(Task item) Skip the pictures and copy all the data that follows exactly.
*** Begin section ***
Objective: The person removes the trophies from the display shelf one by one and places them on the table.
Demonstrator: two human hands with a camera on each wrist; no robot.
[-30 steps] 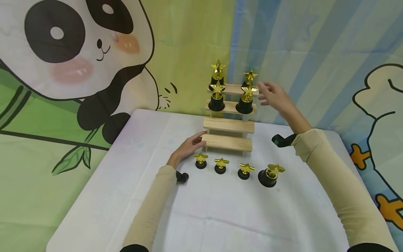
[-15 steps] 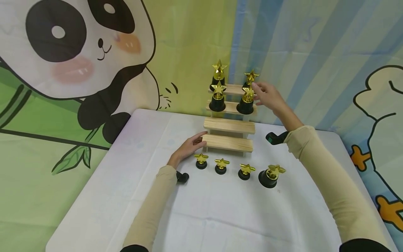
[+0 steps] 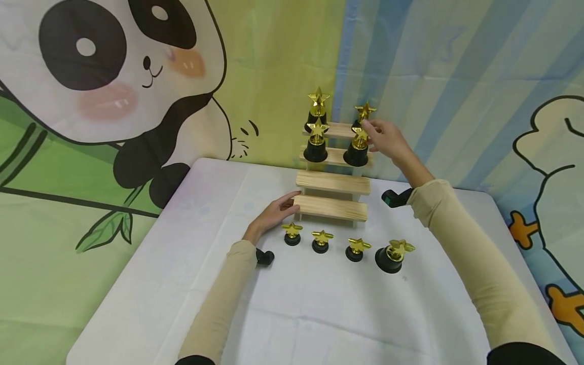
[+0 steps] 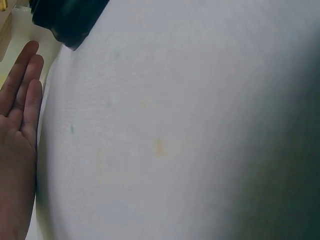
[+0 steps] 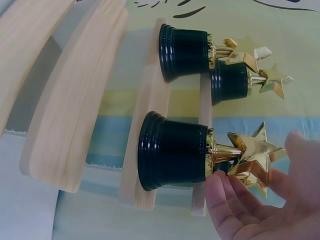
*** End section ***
(Response to the task)
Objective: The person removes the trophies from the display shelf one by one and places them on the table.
Demonstrator: two human hands with a camera on each wrist; no robot.
[-30 steps] 
[-15 steps] 
[+0 steps] 
[+0 steps] 
[+0 steps] 

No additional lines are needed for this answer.